All lines in the data bearing the string "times" should be identified and copied.

| Dataset entries |
_ _ _ _ _ _ _

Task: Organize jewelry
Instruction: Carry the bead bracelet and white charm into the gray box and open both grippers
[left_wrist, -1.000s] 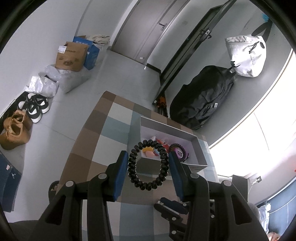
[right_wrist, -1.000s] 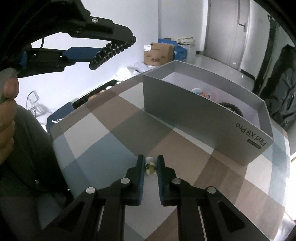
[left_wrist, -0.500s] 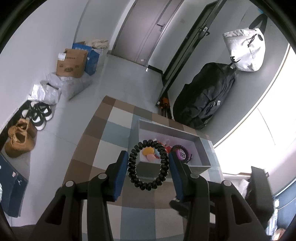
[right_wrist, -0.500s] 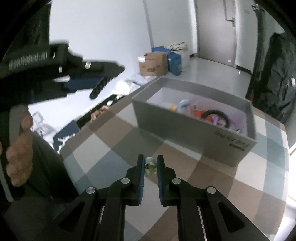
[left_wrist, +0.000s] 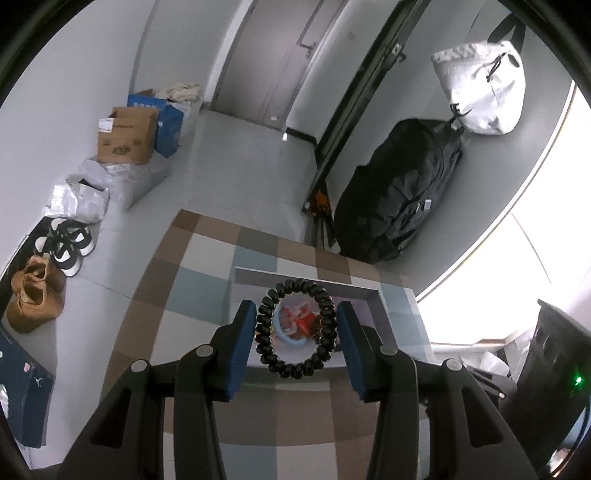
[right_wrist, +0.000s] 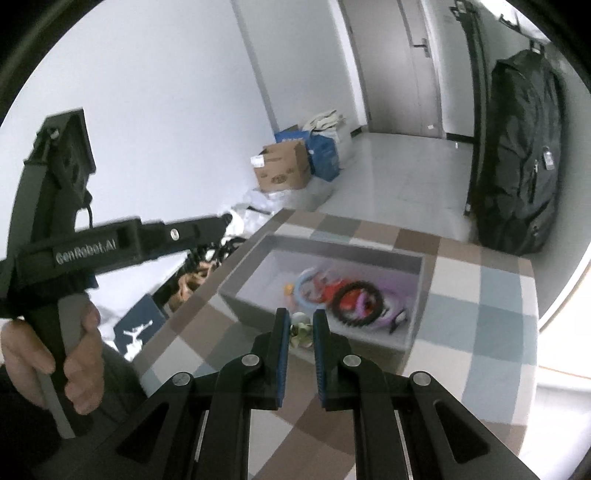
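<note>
Black hand-held gripper (right_wrist: 301, 328), blue pads (right_wrist: 282, 343), silver screws, white "GenRobot.AI" lettering

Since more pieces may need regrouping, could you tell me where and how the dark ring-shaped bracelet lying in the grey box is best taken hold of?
Grip the dark bracelet across one strand of its ring, at the arc facing the box's open middle. Come from above: it lies flat among other pieces, and the walls block any sideways approach.

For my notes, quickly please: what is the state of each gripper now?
Left gripper: closed on the black bead bracelet.
Right gripper: closed on a small pale trinket.
</note>
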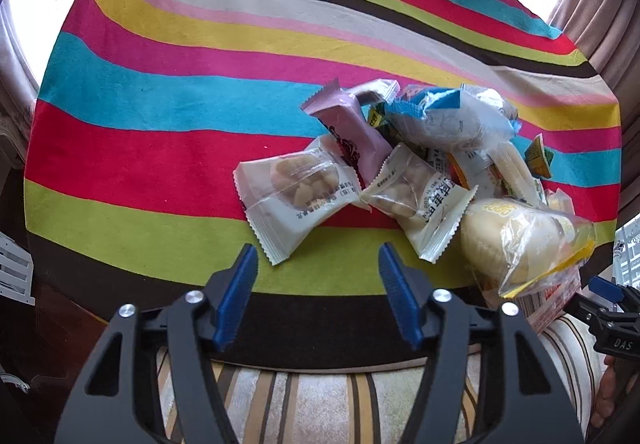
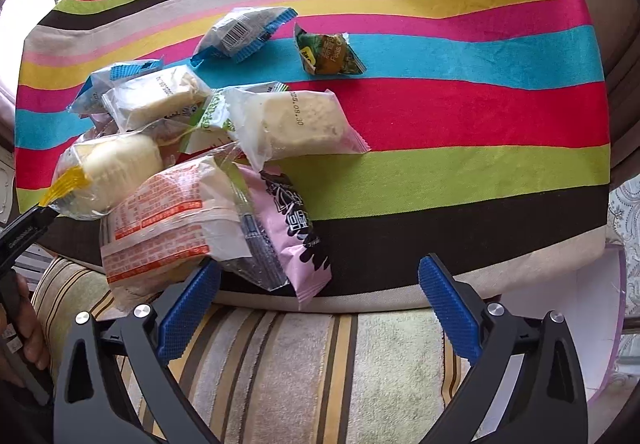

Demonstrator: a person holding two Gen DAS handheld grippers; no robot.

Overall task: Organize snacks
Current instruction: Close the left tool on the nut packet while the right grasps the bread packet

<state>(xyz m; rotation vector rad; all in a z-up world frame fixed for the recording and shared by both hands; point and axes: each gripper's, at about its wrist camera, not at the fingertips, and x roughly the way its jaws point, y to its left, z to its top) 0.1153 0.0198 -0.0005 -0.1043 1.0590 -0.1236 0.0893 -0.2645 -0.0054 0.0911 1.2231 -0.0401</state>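
Observation:
A heap of wrapped snacks lies on a striped cloth (image 1: 160,91). In the left wrist view, two clear white packets (image 1: 294,195) (image 1: 416,199), a pink packet (image 1: 352,131), a blue-edged packet (image 1: 444,115) and a bun in a yellow-trimmed bag (image 1: 516,240) sit ahead and right. My left gripper (image 1: 318,264) is open and empty, just short of the nearest white packet. In the right wrist view, my right gripper (image 2: 320,276) is open and empty; an orange-printed packet (image 2: 160,228) and a pink packet (image 2: 292,232) lie by its left finger (image 2: 188,308).
The cloth (image 2: 460,115) is bare to the right. A blue-edged packet (image 2: 244,31) and a small green packet (image 2: 328,51) lie apart from the heap. A striped cushion (image 2: 300,364) lies below the table's near edge. Curtains (image 1: 592,3) hang at the far right.

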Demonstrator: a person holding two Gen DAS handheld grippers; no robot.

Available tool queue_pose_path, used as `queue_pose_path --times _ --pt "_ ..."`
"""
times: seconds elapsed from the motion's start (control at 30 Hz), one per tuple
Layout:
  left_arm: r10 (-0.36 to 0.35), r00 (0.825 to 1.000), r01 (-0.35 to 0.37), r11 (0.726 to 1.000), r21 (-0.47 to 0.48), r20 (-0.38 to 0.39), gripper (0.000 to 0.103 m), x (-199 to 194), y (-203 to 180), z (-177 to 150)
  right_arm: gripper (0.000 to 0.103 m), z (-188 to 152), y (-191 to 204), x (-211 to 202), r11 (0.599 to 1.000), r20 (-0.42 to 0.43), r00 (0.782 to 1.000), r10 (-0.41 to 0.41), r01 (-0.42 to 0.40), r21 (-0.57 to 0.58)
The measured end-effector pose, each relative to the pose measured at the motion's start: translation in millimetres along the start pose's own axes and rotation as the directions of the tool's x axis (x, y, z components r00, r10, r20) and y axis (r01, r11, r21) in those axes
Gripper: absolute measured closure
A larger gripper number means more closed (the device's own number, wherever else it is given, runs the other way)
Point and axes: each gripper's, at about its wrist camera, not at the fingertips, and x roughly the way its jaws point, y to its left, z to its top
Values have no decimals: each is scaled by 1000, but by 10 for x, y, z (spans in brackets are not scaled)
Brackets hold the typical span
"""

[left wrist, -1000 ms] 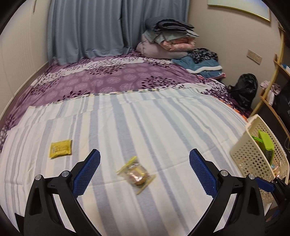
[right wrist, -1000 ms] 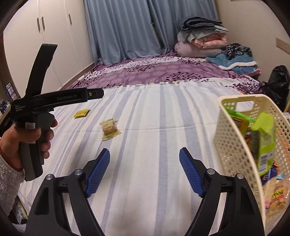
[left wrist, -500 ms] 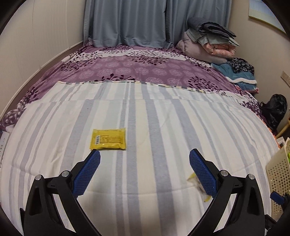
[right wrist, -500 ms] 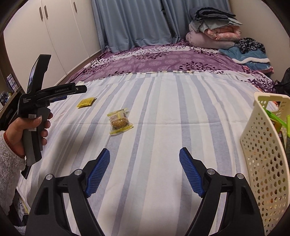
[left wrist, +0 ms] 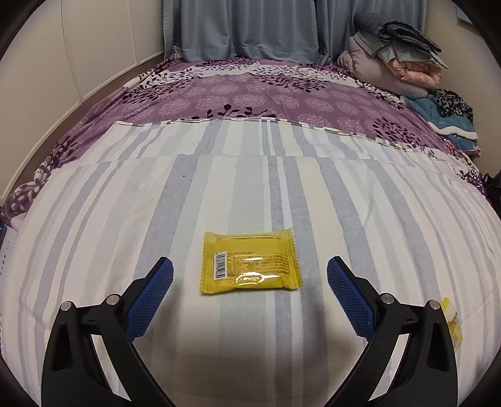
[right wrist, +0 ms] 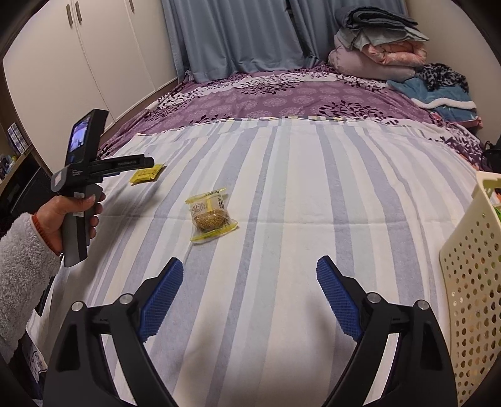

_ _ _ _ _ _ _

| Final answer |
Available tool queue_pose_path, used as `queue_pose_path --times _ --pt "_ ..."`
times: seconds elapsed from the motion's start (control at 30 Hz), one per tuple

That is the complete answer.